### PROMPT
Exactly reproduce the data from its first line through the line with "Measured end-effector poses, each", leaving out every line after it.

### PROVIDED DATA
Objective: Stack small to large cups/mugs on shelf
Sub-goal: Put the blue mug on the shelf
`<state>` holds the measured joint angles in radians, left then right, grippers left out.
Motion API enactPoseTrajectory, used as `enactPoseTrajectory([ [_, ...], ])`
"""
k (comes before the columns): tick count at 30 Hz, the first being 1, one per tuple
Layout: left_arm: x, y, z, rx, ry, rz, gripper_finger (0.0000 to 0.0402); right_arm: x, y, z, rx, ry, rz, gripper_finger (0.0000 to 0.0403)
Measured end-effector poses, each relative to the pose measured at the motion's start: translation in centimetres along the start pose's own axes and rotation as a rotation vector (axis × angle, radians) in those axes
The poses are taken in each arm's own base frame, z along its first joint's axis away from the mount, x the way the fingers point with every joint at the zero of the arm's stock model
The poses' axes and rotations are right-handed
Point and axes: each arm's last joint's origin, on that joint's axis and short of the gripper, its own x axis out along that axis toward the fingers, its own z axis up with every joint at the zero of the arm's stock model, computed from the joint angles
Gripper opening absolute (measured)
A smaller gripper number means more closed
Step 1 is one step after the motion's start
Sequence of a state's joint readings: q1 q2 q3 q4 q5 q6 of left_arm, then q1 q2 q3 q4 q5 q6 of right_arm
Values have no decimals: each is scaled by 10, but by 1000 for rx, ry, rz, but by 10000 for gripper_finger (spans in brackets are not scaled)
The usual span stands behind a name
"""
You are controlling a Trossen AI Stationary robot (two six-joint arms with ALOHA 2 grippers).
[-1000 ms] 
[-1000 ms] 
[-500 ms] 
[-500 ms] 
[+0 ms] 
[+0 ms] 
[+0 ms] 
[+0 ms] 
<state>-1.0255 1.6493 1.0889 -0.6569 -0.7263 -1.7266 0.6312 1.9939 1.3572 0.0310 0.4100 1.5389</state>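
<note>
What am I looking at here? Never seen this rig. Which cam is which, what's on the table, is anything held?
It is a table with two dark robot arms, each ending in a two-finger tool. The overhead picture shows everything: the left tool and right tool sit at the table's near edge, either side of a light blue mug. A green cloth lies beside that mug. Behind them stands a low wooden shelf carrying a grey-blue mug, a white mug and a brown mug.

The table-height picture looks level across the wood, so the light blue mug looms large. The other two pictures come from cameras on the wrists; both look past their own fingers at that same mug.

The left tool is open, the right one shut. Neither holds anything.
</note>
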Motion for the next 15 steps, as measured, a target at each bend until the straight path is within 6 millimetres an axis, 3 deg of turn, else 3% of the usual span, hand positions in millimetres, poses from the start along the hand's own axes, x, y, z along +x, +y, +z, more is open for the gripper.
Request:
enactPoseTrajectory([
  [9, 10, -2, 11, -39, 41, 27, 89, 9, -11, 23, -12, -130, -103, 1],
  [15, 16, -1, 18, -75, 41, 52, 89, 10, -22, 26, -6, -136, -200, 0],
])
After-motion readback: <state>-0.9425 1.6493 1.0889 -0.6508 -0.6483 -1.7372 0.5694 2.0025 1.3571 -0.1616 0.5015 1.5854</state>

### ANSWER SECTION
Objective: Stack small to large cups/mugs on shelf
Sub-goal: Put the blue mug on the shelf
`<state>` holds the measured joint angles in radians, left then right, grippers left out.
Motion API enactPoseTrajectory, used as `enactPoseTrajectory([ [_, ...], ])`
"""
k (comes before the columns): tick count at 30 Hz, the first being 1, one per tuple
Layout: left_arm: x, y, z, rx, ry, rz, gripper_finger (0.0000 to 0.0402); right_arm: x, y, z, rx, ry, rz, gripper_finger (0.0000 to 0.0403)
Measured end-effector poses, each relative to the pose measured at the motion's start: translation in centimetres along the start pose's own axes and rotation as a rotation vector (axis × angle, radians) in those axes

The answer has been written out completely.